§ What needs to be done
Leave the images aside and copy out the whole listing, exact to the word.

§ Data excerpt

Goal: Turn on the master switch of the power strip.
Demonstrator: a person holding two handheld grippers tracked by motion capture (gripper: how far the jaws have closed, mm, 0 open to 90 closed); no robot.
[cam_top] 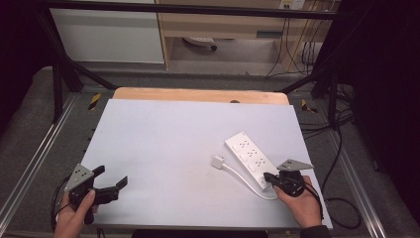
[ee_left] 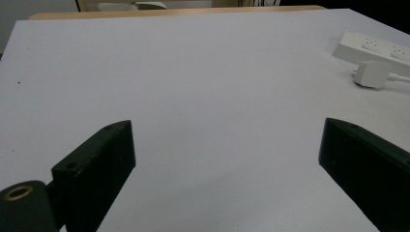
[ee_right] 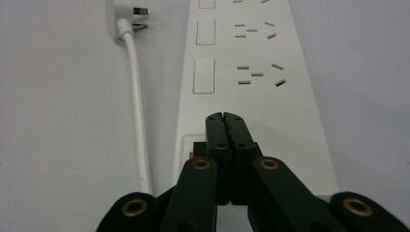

§ Result below
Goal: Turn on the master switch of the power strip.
Demonstrator: a person holding two handheld grippers tracked by motion capture (gripper: how far the jaws have closed, mm, 0 open to 90 closed); no robot.
[cam_top] 
[ee_left] 
[ee_right] 

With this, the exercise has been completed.